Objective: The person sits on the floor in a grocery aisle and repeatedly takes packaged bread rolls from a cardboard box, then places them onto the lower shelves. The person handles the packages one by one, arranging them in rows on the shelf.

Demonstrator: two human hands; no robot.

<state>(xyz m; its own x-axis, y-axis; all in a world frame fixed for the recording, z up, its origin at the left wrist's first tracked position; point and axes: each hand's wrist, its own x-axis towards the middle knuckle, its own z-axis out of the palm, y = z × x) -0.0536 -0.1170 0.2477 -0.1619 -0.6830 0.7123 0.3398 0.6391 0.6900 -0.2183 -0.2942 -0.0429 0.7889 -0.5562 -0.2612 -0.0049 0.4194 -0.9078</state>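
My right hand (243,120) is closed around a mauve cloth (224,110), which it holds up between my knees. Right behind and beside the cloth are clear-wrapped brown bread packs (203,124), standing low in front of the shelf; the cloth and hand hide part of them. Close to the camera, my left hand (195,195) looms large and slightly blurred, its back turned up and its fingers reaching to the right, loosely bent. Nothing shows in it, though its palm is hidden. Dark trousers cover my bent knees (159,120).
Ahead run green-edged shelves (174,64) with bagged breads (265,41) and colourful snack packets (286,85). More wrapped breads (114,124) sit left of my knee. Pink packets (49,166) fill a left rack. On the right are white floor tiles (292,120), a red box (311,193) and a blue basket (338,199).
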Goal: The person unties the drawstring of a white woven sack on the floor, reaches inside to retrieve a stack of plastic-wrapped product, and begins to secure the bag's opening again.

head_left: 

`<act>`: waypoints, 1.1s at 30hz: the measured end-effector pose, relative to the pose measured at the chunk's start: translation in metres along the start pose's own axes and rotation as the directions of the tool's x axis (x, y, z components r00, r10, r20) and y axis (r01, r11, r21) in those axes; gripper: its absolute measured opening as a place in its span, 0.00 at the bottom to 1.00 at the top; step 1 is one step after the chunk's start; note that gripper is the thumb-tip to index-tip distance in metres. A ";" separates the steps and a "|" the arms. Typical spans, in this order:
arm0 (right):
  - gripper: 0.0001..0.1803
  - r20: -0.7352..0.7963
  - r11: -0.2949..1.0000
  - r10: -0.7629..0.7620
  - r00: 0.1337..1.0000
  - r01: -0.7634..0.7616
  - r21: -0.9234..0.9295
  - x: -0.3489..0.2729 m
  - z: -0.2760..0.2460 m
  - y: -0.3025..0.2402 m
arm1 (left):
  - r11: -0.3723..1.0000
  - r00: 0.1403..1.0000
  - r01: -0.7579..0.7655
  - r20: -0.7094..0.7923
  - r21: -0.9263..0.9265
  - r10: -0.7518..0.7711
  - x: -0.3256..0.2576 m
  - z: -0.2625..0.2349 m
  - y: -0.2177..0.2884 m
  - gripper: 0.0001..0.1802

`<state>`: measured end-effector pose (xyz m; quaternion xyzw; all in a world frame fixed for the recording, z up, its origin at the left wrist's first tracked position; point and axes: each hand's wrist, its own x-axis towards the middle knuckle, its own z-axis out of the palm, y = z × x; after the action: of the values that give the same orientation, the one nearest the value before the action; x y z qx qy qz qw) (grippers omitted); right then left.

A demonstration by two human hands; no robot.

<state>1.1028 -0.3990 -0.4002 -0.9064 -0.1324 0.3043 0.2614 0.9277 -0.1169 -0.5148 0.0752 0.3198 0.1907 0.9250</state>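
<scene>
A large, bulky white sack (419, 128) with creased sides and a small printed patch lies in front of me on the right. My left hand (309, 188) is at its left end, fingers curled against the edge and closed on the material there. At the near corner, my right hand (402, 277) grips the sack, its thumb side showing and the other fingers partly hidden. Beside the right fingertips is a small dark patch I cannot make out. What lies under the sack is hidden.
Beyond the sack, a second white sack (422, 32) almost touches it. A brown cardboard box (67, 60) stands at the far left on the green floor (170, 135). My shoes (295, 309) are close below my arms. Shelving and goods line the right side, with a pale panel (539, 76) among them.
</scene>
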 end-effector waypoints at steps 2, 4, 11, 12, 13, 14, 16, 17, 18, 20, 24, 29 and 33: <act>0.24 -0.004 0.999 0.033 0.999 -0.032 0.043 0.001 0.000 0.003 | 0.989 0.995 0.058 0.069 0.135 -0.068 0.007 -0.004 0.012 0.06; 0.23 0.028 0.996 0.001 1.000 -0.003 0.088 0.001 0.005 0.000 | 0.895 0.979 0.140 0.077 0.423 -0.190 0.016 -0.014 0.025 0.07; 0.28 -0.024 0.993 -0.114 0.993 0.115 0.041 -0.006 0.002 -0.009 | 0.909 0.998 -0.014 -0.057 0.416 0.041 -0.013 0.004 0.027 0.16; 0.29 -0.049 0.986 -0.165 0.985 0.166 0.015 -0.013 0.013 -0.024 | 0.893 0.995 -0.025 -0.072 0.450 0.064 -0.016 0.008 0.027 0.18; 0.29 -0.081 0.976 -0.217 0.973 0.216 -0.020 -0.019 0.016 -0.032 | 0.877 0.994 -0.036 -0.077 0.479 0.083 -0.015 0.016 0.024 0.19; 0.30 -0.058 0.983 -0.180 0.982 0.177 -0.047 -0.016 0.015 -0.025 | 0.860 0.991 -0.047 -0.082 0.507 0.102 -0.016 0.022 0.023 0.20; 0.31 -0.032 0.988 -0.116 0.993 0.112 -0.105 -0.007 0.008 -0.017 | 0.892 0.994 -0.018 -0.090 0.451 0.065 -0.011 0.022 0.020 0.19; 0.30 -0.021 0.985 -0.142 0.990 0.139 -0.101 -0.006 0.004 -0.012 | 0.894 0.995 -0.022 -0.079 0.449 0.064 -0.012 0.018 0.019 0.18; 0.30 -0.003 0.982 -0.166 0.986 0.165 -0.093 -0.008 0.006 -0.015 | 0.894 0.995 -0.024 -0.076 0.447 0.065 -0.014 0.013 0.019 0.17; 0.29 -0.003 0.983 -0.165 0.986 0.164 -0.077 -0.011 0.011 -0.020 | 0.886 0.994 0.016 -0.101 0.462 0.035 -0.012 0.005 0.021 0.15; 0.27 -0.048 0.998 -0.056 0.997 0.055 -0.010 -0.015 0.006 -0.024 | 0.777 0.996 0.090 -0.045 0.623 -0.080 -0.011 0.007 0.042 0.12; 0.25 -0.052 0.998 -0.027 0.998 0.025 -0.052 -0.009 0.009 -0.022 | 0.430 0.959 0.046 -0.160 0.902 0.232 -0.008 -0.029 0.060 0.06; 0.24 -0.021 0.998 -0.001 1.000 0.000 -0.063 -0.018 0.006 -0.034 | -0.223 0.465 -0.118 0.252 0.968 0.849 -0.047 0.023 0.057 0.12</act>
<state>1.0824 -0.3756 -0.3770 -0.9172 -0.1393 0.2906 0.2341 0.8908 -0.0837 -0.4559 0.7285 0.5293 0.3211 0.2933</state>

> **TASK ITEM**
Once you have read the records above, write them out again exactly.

> **RESULT FOR THIS TASK**
Objective: The person sits on the floor in a grocery aisle and repeatedly takes packaged bread rolls from a cardboard box, then places them onto the lower shelves. The person handles the packages one by one, arranging them in rows on the shelf.

Demonstrator: two human hands; no robot.

<state>(xyz m; its own x-axis, y-axis; all in a world frame fixed for the recording, z up, its origin at the left wrist's first tracked position; point and axes: each hand's wrist, its own x-axis towards the middle knuckle, its own z-axis out of the palm, y = z × x) -0.0536 -0.1170 0.2477 -0.1619 -0.6830 0.7123 0.3398 0.6391 0.6900 -0.2183 -0.2942 -0.0429 0.7889 -0.5562 -0.2612 -0.0049 0.4194 -0.9078</state>
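My right hand (243,120) is closed around a mauve cloth (224,110), which it holds up between my knees. Right behind and beside the cloth are clear-wrapped brown bread packs (203,124), standing low in front of the shelf; the cloth and hand hide part of them. Close to the camera, my left hand (195,195) looms large and slightly blurred, its back turned up and its fingers reaching to the right, loosely bent. Nothing shows in it, though its palm is hidden. Dark trousers cover my bent knees (159,120).
Ahead run green-edged shelves (174,64) with bagged breads (265,41) and colourful snack packets (286,85). More wrapped breads (114,124) sit left of my knee. Pink packets (49,166) fill a left rack. On the right are white floor tiles (292,120), a red box (311,193) and a blue basket (338,199).
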Goal: The person unties the drawstring of a white woven sack on the floor, reaches inside to retrieve a stack of plastic-wrapped product, and begins to secure the bag's opening again.

head_left: 

`<act>`: waypoints, 1.1s at 30hz: the measured end-effector pose, relative to the pose measured at the chunk's start: translation in metres along the start pose's own axes and rotation as the directions of the tool's x axis (x, y, z components r00, r10, r20) and y axis (r01, r11, r21) in those axes; gripper: its absolute measured opening as a place in its span, 0.00 at the bottom to 1.00 at the top; step 1 is one step after the chunk's start; note that gripper is the thumb-tip to index-tip distance in metres. A ";" separates the steps and a "|" the arms. Typical spans, in this order:
arm0 (right):
  - gripper: 0.0001..0.1803
  - r20: -0.7352..0.7963
  - r11: -0.2949..1.0000
  - r10: -0.7629..0.7620
  - r00: 0.1337..1.0000
  - r01: -0.7634..0.7616
  - r21: -0.9234..0.9295
  - x: -0.3489..0.2729 m
  - z: -0.2760..0.2460 m
  - y: -0.3025..0.2402 m
arm1 (left):
  - r11: -0.3723..1.0000
  - r00: 0.1403..1.0000
  - r01: -0.7579..0.7655
  - r20: -0.7094..0.7923
  - r21: -0.9263..0.9265
  - r10: -0.7518..0.7711
  - x: -0.3256..0.2576 m
  - z: -0.2625..0.2349 m
  - y: -0.2177..0.2884 m
  - gripper: 0.0001..0.1802

`<state>`: measured end-effector pose (xyz m; quaternion xyzw; all in a world frame fixed for the recording, z up, its origin at the left wrist's first tracked position; point and axes: each hand's wrist, its own x-axis towards the middle knuckle, its own z-axis out of the palm, y = z × x; after the action: of the values that give the same orientation, the one nearest the value before the action; x y z qx qy qz qw) (grippers omitted); right then left.

A demonstration by two human hands; no robot.

<state>1.1028 -0.3990 -0.4002 -0.9064 -0.1324 0.3043 0.2614 0.9277 -0.1169 -0.5148 0.0752 0.3198 0.1907 0.9250</state>
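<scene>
A large, bulky white sack (419, 128) with creased sides and a small printed patch lies in front of me on the right. My left hand (309, 188) is at its left end, fingers curled against the edge and closed on the material there. At the near corner, my right hand (402, 277) grips the sack, its thumb side showing and the other fingers partly hidden. Beside the right fingertips is a small dark patch I cannot make out. What lies under the sack is hidden.
Beyond the sack, a second white sack (422, 32) almost touches it. A brown cardboard box (67, 60) stands at the far left on the green floor (170, 135). My shoes (295, 309) are close below my arms. Shelving and goods line the right side, with a pale panel (539, 76) among them.
</scene>
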 end-effector waypoints at steps 2, 4, 11, 12, 13, 14, 16, 17, 18, 20, 24, 29 and 33: <act>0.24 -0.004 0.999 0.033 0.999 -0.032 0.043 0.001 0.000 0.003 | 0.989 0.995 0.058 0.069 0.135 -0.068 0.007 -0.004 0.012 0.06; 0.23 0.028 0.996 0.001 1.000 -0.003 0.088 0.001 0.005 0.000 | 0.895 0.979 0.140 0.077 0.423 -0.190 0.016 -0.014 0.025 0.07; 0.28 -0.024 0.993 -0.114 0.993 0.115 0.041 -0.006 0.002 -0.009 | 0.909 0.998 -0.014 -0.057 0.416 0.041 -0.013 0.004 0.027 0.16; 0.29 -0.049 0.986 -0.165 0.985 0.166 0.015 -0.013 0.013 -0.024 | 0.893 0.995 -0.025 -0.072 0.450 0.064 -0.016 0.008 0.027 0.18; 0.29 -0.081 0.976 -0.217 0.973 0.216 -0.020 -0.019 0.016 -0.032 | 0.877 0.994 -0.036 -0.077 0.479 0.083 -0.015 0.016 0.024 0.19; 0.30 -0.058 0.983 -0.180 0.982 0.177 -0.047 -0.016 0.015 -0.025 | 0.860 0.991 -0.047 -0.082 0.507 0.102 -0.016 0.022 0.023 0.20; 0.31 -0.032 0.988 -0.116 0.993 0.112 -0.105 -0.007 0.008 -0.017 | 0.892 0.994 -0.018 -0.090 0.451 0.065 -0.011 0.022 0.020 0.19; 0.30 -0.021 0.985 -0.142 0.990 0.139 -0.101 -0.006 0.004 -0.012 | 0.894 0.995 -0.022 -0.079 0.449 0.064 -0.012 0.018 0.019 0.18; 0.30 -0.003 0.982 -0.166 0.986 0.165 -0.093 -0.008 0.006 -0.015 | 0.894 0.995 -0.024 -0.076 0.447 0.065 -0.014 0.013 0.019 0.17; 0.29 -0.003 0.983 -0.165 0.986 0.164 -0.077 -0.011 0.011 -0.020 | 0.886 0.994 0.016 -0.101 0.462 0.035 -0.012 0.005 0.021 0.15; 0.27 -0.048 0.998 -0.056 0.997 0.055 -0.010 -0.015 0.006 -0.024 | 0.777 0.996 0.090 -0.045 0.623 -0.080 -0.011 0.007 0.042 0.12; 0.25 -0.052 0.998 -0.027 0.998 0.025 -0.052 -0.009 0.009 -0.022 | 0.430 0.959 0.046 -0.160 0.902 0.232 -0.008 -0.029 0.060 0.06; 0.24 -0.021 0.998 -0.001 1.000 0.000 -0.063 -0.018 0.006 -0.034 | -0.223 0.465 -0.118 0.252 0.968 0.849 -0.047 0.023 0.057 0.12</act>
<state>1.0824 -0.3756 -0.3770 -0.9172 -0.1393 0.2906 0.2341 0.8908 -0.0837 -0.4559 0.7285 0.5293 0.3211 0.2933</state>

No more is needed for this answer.